My 5Gall RCS tank. I know, with the benefit of hind sight I shouldn't  have used a red coloured gravel. It wasn't a planned tank I just had some cat litter and all the hardware lying about and thought I'd knock something together to experiment with shrimp. When numbers get too high I put some in my main tank but I have a female Krib in there from a previous set up which is partial. Doesn't' get them all though, just before lights off I see four or five starting to make their way out from cover. 

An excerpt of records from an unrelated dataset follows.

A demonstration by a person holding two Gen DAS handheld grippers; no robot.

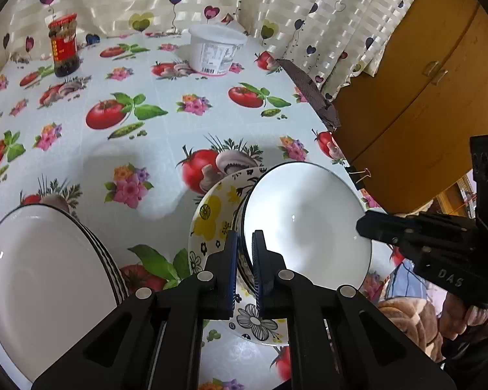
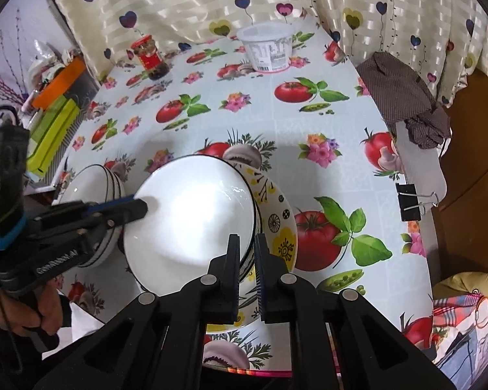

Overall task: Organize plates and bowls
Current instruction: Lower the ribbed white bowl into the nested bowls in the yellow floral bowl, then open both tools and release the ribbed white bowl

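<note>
A white bowl with a thin dark rim (image 1: 305, 224) (image 2: 192, 217) is held between both grippers just above a flowered yellow-and-black plate (image 1: 211, 214) (image 2: 282, 227). My left gripper (image 1: 245, 243) is shut on the bowl's left rim. My right gripper (image 2: 246, 247) is shut on its right rim and shows in the left wrist view as a black arm (image 1: 438, 247). The left gripper appears in the right wrist view (image 2: 127, 209). A stack of white striped bowls (image 1: 49, 279) (image 2: 94, 188) sits to the left.
A red-lidded jar (image 1: 63, 45) (image 2: 149, 57) and a white plastic tub (image 1: 216, 48) (image 2: 268, 48) stand at the table's far side by the curtain. A brown cloth (image 2: 406, 97) and binder clip (image 2: 412, 201) mark the right table edge. Boxes (image 2: 55, 120) sit left.
</note>
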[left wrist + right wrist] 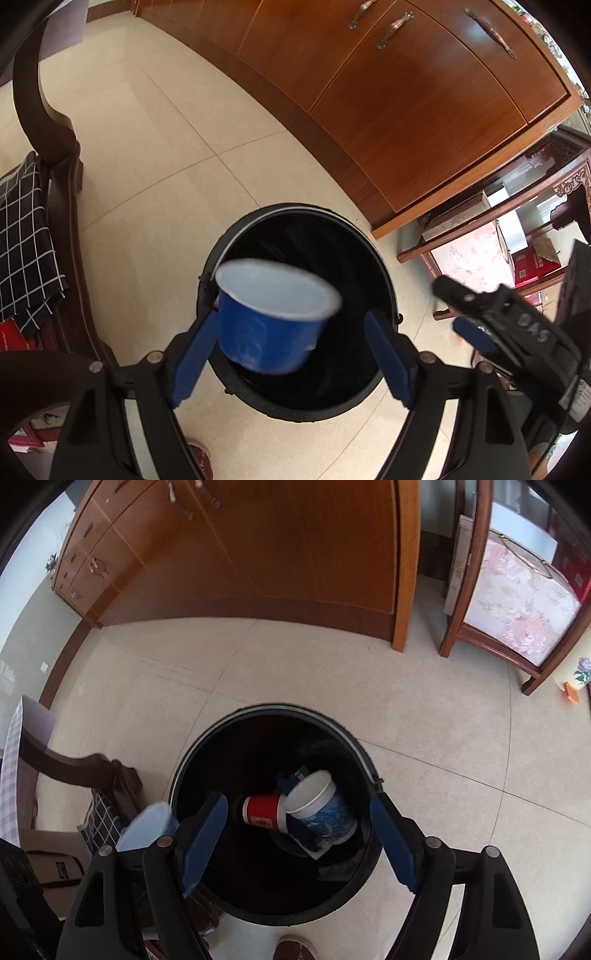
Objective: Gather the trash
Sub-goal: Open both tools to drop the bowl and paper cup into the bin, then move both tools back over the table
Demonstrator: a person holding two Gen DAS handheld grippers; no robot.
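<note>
Blue cup [275, 317], white inside, tilted mouth up and toward the far side, directly over the mouth of the black trash bin [384, 258]; blurred, so probably dropping free, though the blur makes that hard to confirm. It sits between the fingers of the left gripper [291, 354], close against the left pad [194, 358] and clearly apart from the right one: the gripper is spread and presses nothing. Placement reads as deliberate: the gripper is held above the bin opening so whatever leaves it lands inside. Down in the bin, the right wrist view shows a white cup with blue pattern [321, 810] lying on its side, mouth toward a red cup [263, 810] also on its side, the two touching, with darker scraps beneath. The right gripper [301, 842] hangs over the same opening, fingers spread wide with nothing between them; the patterned cup lies well below, centred between the fingers. Bin stands on pale tiled floor [155, 155], a wooden cabinet [406, 96] beyond it, a dark chair with checked cloth [26, 236] to one side. A shoe [297, 947] shows at the near rim.
</note>
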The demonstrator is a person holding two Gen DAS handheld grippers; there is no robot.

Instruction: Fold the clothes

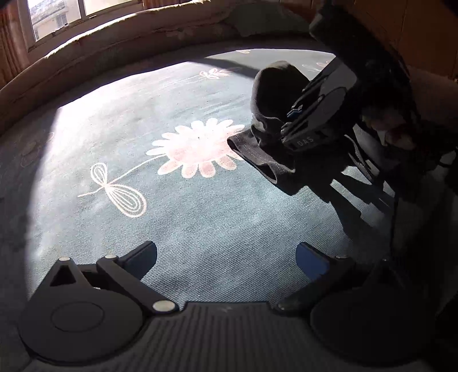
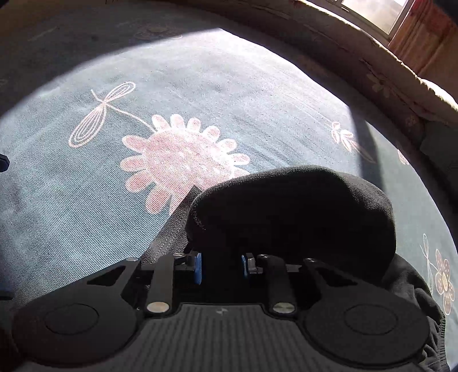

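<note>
One dark garment (image 2: 292, 211) bunched on the flowered blue bedcover (image 1: 200, 206), right gripper (image 2: 220, 266) pinching a fold of it. Left gripper (image 1: 226, 257) spread wide, holding nothing, well apart. Pickup step, I judge; next, lift and shake it flat

Sunlit blue floral bedspread (image 1: 200, 217) — padded brown edge (image 1: 114, 43) behind, window (image 1: 57, 17), orange curtain (image 2: 423, 37).
</note>
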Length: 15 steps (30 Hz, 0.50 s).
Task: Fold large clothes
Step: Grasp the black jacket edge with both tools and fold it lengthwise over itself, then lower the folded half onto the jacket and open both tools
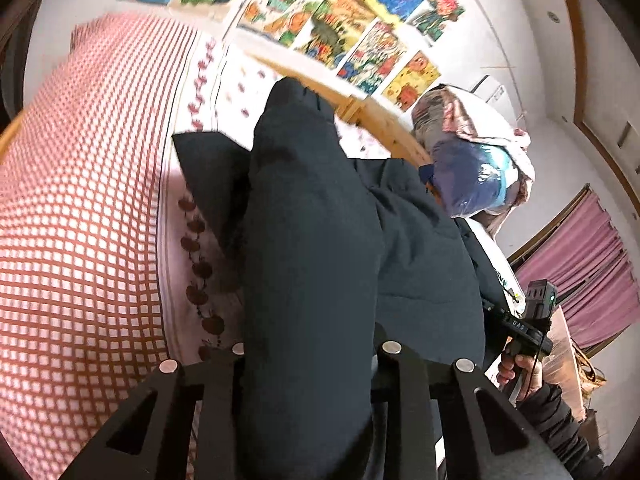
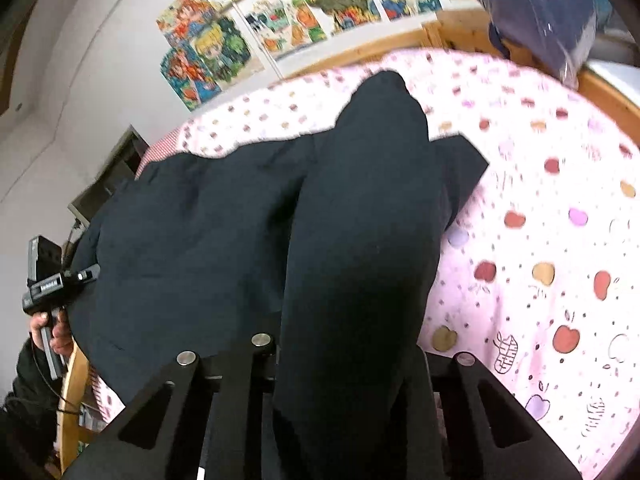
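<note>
A large dark navy garment (image 1: 420, 248) lies spread on a bed with a pink fruit-print sheet (image 2: 540, 240). In the left wrist view my left gripper (image 1: 314, 350) is shut on a thick raised fold of the garment that rises between its fingers. In the right wrist view my right gripper (image 2: 344, 344) is likewise shut on a bunched fold of the garment (image 2: 192, 240), lifted off the sheet. The cloth between the two grips sags. A hand (image 1: 520, 364) with the right gripper's handle shows at the far right of the left wrist view.
A red-and-white checked quilt (image 1: 80, 208) covers the bed's left side. A wooden bed rail (image 1: 380, 120) runs along the far edge, with a plastic-wrapped blue bundle (image 1: 472, 176) on it. Colourful posters (image 2: 280, 20) hang on the wall. A pink curtain (image 1: 580, 264) hangs at the right.
</note>
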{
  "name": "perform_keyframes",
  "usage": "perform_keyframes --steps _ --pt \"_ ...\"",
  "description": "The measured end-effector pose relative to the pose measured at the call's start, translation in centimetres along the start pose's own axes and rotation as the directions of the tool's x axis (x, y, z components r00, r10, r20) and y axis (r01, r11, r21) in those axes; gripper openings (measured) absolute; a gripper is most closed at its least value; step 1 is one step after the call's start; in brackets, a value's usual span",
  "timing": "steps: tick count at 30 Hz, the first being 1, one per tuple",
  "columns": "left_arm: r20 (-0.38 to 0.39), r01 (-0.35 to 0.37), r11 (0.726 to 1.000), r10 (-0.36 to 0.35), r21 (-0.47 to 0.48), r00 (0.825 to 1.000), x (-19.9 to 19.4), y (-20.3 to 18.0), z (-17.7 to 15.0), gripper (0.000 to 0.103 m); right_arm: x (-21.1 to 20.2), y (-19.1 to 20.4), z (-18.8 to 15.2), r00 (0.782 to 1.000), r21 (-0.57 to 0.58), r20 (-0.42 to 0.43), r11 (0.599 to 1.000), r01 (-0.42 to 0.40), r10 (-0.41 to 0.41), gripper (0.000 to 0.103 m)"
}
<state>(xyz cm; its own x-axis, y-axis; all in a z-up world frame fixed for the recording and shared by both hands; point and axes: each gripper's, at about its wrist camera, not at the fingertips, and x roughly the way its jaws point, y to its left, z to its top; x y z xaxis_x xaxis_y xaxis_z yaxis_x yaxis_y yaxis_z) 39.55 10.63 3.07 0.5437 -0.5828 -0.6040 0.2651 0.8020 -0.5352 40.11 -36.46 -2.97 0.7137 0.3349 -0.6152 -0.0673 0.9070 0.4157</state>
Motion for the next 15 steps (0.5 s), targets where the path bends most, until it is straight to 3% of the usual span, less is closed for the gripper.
perform_keyframes --steps 5,15 --pt "0.044 -0.012 0.999 0.010 0.034 0.999 -3.9 -1.6 -0.4 0.025 -3.5 2.2 0.9 0.996 -0.043 0.077 0.998 -0.039 0.043 0.018" --pt "0.111 -0.021 0.998 0.014 0.056 0.994 -8.8 -3.9 -1.9 0.025 -9.1 4.1 0.1 0.987 -0.113 0.137 0.991 -0.074 0.089 0.018"
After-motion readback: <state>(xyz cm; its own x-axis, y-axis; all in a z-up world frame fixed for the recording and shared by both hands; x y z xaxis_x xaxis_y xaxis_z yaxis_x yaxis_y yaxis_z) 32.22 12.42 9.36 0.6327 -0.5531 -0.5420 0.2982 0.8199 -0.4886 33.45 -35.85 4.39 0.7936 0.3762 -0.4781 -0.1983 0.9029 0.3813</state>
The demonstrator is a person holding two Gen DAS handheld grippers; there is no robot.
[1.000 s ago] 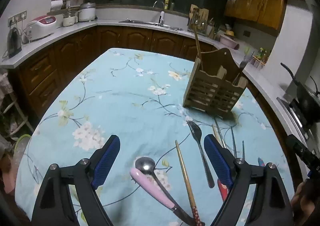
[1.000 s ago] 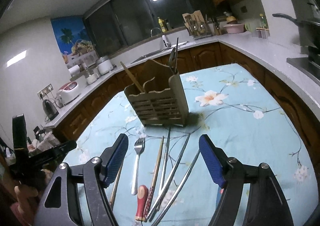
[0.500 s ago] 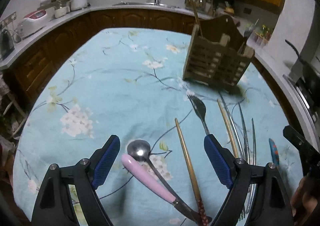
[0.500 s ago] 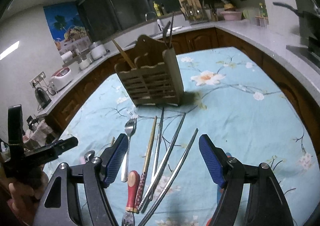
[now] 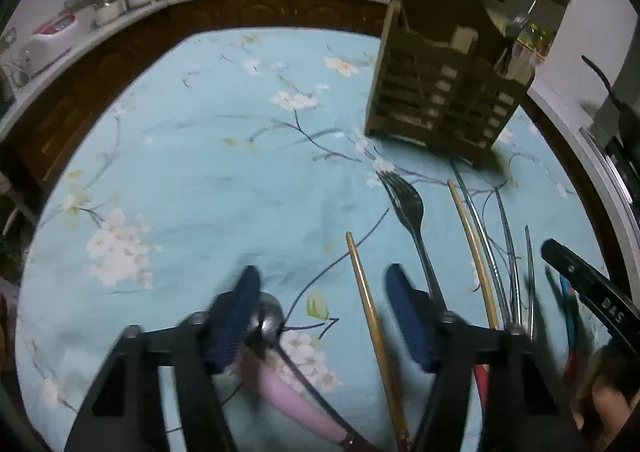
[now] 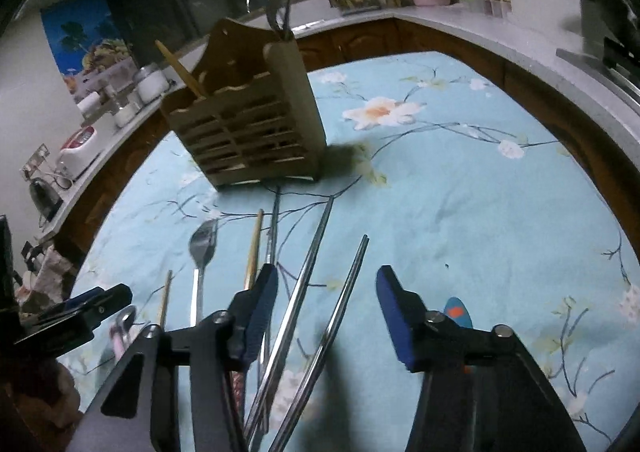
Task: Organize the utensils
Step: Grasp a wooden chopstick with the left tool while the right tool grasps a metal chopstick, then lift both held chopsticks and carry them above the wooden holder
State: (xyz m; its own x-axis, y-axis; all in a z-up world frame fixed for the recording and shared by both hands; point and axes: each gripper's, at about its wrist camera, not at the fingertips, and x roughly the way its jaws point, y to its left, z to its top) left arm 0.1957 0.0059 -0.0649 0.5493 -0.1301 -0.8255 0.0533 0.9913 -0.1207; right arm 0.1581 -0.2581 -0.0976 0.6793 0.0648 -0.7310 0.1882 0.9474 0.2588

When the Krib dies I was hoping to get all (best I can anyway) the RCS into the main tank and try another variety of shrimp in this one, probably CRS. Or, I may strip this down and use the hardware on an Aqua-one cube I was given with some proper dark shrimp substrate in. Before that I was planning to carpet some plants which should show up the shrimp better but this setup is on my office desk and I rarely get to work on it with being away on site most of the time.

Once a week a 40% water change with de-chlo tapwater, very soft at source in fact no measurable hardness. Co2 through diffuser with FE about 1bps and pps-pro dosed whenever I feel like it  I could probably do nothing with this tank and it would look the same. I do it just to feel like I'm involved in some way. 

RCS Fts by AWB70, on Flickr

Full tank shot, ultimately better than staring at a spread sheet or a cliché motivational poster.


----------



## NanoJames

All great tanks folks, the shrimp community is thriving!


----------